▸ EXERCISE
The answer should be an exact repeat of the stretch of material below from the line containing "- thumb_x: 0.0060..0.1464" through the line containing "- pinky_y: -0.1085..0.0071".

_____

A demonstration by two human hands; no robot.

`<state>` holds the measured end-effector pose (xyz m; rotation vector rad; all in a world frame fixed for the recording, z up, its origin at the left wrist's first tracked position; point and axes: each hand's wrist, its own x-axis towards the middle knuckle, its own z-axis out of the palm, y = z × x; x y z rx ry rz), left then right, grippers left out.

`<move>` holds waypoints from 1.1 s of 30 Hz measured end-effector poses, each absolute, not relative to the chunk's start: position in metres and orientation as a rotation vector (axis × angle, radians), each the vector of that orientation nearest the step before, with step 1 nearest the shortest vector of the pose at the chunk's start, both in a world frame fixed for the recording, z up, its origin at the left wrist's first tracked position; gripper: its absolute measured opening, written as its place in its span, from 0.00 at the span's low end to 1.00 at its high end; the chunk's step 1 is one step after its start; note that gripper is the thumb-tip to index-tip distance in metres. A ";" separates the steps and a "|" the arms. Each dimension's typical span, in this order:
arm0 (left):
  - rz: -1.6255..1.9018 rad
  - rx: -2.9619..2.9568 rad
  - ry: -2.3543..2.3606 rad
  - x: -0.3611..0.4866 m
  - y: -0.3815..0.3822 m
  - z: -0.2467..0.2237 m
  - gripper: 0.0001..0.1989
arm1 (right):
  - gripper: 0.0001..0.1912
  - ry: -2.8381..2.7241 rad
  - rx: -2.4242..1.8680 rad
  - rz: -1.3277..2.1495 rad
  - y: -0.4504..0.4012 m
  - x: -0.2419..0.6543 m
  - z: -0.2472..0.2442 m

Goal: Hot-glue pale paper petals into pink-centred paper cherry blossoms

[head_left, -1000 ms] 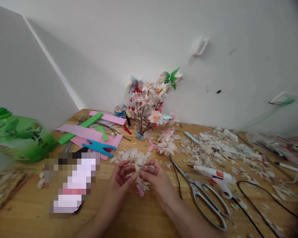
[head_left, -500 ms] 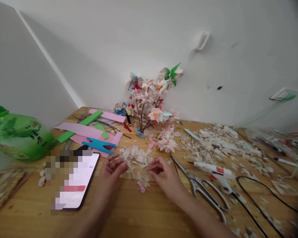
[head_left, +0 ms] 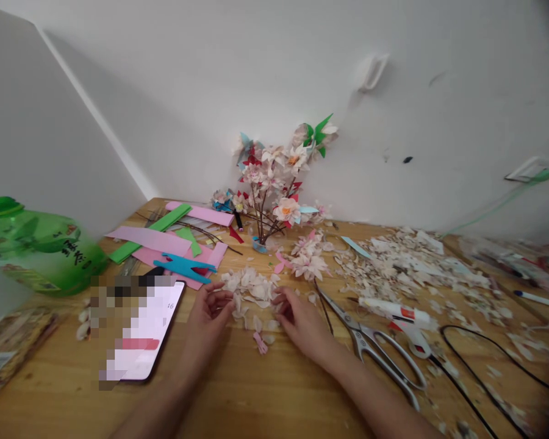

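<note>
A loose heap of pale, translucent petals (head_left: 254, 285) lies on the wooden table between my two hands. My left hand (head_left: 216, 308) is at the heap's left edge, fingers curled, thumb and fingertips close to the petals. At the right edge, my right hand (head_left: 293, 311) has its fingers curled, thumb near the index finger. Whether either hand grips a petal is too small to tell. A small pink folded piece (head_left: 260, 343) rests just in front of the heap. Behind stands a bunch of handmade flowers (head_left: 274, 177), with more pale flowers (head_left: 310, 262) lying beside it.
Silver scissors (head_left: 370, 344) and a white glue gun (head_left: 405, 317) with a black cable lie right. Petal scraps (head_left: 402, 262) cover the back right. A phone (head_left: 150, 341), coloured paper strips (head_left: 150, 239) and a green bottle (head_left: 41, 247) are on the left.
The petals in front of the heap have shifted slightly, toward the heap. My hands have moved only a little, and the view has turned slightly.
</note>
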<state>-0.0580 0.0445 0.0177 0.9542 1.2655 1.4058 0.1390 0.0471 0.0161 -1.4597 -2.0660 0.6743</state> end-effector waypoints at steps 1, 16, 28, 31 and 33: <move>1.405 0.960 1.264 -0.058 0.045 0.017 0.21 | 0.21 -2.021 -1.469 0.695 0.048 0.141 0.017; 1.311 0.950 1.126 -0.049 0.035 0.015 0.22 | 0.06 -1.753 -1.648 1.184 -0.008 0.265 0.071; 1.294 0.851 1.090 -0.047 0.035 -0.001 0.23 | 0.19 -1.474 -2.160 0.191 -0.003 0.365 0.014; 1.299 0.871 1.081 -0.046 0.034 -0.003 0.22 | 0.22 -1.556 -1.993 0.326 0.007 0.357 0.006; 1.291 0.898 1.075 -0.045 0.034 -0.003 0.21 | 0.18 -1.607 -1.927 0.513 0.013 0.351 0.003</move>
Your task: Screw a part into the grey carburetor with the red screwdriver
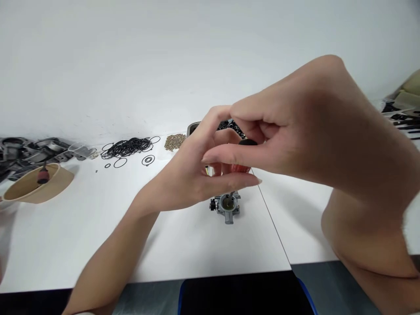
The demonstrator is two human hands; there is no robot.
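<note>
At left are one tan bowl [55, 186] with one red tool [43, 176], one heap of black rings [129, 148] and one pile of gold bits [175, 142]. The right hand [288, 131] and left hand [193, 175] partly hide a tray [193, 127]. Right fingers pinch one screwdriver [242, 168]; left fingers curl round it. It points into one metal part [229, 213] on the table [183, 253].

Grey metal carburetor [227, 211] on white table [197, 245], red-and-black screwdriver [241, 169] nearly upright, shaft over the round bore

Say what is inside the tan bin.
A red tool handle shows inside the tan bin; the near wall hides the bottom, so anything lying there cannot be seen.
</note>
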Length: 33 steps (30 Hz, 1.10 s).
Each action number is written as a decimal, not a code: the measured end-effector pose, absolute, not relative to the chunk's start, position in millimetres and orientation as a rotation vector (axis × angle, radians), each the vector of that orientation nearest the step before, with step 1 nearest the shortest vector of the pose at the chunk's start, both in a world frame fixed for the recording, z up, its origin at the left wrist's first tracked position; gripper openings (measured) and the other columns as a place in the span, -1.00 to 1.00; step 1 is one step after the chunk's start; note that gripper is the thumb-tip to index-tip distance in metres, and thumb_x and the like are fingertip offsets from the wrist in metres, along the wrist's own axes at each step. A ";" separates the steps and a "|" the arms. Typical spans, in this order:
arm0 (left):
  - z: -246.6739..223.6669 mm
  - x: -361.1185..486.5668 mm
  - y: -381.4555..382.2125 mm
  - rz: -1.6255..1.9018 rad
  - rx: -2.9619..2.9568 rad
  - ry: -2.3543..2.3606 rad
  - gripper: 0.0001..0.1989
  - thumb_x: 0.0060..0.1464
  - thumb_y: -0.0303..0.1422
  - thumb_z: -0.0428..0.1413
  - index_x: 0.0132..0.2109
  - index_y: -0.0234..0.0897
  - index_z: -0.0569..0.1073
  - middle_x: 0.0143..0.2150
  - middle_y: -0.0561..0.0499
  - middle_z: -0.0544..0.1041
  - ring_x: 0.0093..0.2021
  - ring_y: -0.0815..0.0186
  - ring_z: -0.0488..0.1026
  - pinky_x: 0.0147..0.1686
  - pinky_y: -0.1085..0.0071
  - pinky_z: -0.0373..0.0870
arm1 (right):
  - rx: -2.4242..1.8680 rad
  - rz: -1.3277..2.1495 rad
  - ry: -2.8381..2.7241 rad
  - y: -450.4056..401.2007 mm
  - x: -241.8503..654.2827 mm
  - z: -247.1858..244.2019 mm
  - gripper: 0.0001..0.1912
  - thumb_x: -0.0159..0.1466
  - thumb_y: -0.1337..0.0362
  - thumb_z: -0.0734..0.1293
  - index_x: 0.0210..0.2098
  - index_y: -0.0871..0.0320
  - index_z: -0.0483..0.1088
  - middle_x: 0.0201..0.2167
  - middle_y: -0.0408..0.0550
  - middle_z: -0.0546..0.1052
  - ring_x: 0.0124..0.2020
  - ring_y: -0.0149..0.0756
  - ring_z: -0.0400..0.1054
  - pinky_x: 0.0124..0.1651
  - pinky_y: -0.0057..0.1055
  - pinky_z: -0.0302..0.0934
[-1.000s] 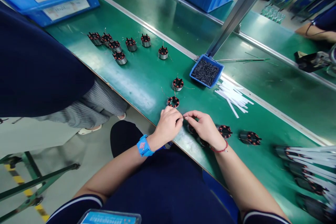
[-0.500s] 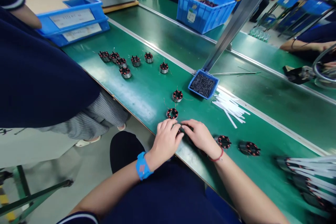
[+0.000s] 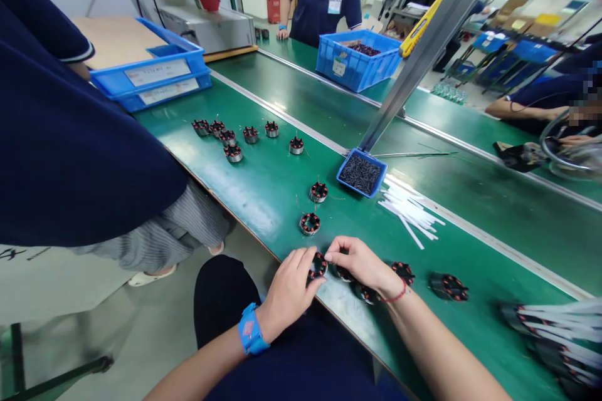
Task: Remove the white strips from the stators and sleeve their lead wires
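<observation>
My left hand (image 3: 289,286) is curled around a wound motor stator (image 3: 318,266), a dark ring with copper-red coils, at the table's near edge. At the ring's right side, the thumb and fingertips of my right hand (image 3: 361,265) are pinched together; anything between them is too small to make out. Partly covered by that hand and wrist are more stators (image 3: 365,294). Just beyond my hands sits another stator (image 3: 310,223) with thin wire ends sticking up, and past it a similar stator (image 3: 318,192). To the right lies a stator with a dark body (image 3: 449,287).
A small blue tray (image 3: 361,191) holds short black tubes, with white strips (image 3: 409,210) beside it. Several stators (image 3: 232,153) stand farther left. A metal post (image 3: 414,59) rises behind the tray. White-tubed parts (image 3: 559,332) lie at right. A co-worker (image 3: 94,150) stands close on my left.
The camera view has tilted up, so everything sits lower in the picture. The stator in my left hand shows more clearly, and my right fingers have drawn into a pinch at its edge.
</observation>
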<state>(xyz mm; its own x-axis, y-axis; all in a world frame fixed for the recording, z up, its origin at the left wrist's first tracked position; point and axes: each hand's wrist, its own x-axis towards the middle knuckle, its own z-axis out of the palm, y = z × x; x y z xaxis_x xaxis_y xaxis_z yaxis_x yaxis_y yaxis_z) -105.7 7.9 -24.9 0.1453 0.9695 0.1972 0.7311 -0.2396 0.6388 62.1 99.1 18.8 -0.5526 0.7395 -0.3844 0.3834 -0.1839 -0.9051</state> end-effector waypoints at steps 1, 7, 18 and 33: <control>-22.5 -105.2 7.6 0.840 2.016 1.611 -0.51 0.12 -0.33 0.10 0.17 -0.25 0.18 0.03 -0.15 0.39 0.04 0.10 0.35 0.04 0.12 0.34 | -1.282 1.773 -1.812 97.6 62.5 21.7 -0.74 0.14 0.12 0.36 -0.49 0.19 0.33 -0.61 -0.25 0.33 -0.59 -0.50 0.08 -0.50 -0.51 0.01; -4.5 -104.9 14.6 0.917 1.911 1.591 -0.52 0.10 -0.34 0.12 0.15 -0.23 0.20 0.01 -0.13 0.39 0.03 0.14 0.35 0.03 0.16 0.36 | -1.269 1.602 -1.695 90.4 63.6 27.8 -0.79 0.15 0.14 0.36 -0.39 0.18 0.41 -0.45 -0.16 0.46 -0.42 -0.40 0.25 -0.29 -0.45 0.14; 12.0 -100.6 24.5 0.898 2.001 1.620 -0.52 0.08 -0.34 0.14 0.14 -0.29 0.25 -0.02 -0.15 0.41 0.00 0.11 0.36 0.01 0.17 0.36 | -1.218 0.862 -2.005 78.1 65.8 32.2 -0.83 0.26 0.22 0.29 -0.43 0.13 0.39 -0.41 -0.10 0.51 -0.31 -0.27 0.34 -0.12 -0.27 0.13; 43.6 -105.6 28.9 0.827 1.678 1.418 -0.60 0.01 -0.36 0.20 0.02 -0.21 0.35 -0.10 0.00 0.44 -0.10 0.25 0.40 -0.08 0.34 0.35 | -0.775 0.569 -2.215 67.2 84.4 22.4 -0.58 0.23 0.52 0.23 0.02 0.01 0.37 -0.16 -0.03 0.52 -0.18 -0.26 0.36 -0.18 -0.25 0.25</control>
<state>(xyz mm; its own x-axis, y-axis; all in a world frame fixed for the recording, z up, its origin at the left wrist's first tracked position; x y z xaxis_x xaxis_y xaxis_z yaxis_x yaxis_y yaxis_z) -105.6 28.9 43.6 0.1682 0.9857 -0.0025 0.4828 -0.0802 0.8721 84.4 67.2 22.4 -0.5675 0.6707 0.4776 0.3578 0.7233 -0.5906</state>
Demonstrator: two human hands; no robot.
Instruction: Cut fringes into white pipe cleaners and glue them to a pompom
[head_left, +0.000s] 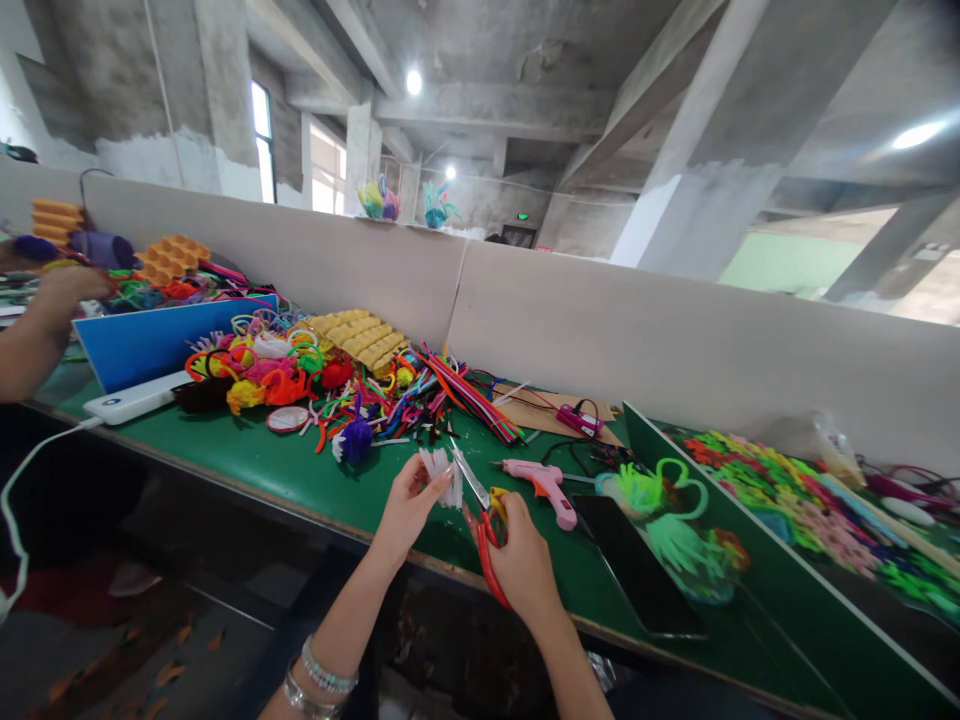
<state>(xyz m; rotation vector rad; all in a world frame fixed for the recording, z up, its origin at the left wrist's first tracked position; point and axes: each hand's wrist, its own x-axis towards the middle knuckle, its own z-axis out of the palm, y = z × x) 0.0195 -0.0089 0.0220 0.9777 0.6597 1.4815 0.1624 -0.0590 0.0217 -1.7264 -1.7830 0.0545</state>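
White bundle | pinched in left hand | right hand grips scissors alongside

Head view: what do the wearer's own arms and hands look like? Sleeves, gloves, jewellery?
No gloves on either hand, and no sleeves on the visible forearms. Above the left hand, a pale beaded bracelet with turquoise tones and a silver-coloured band circle the forearm. None visible above the right hand.

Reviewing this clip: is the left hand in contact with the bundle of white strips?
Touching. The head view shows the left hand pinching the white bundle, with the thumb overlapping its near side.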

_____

▸ OUTPUT BELOW
  - thumb_x: 0.0060..0.1464
  - thumb_y: -0.0303..0.1422
  - thumb_z: -0.0428..0.1413
  - index_x: 0.0132..0.2109
  - index_y: -0.0234..0.0897
  - index_z: -0.0569..0.1073
  - middle_x: 0.0143..0.2150
  - middle_y: -0.0561..0.0499
  - middle_z: -0.0544..0.1041
  - ring_x: 0.0093..0.2021
  - ring_y: -0.0815..0.0186
  - ring_z: -0.0488..0.1026
  - pinky_x: 0.0147..0.1686
  - pinky_y: -0.1085..0.0071

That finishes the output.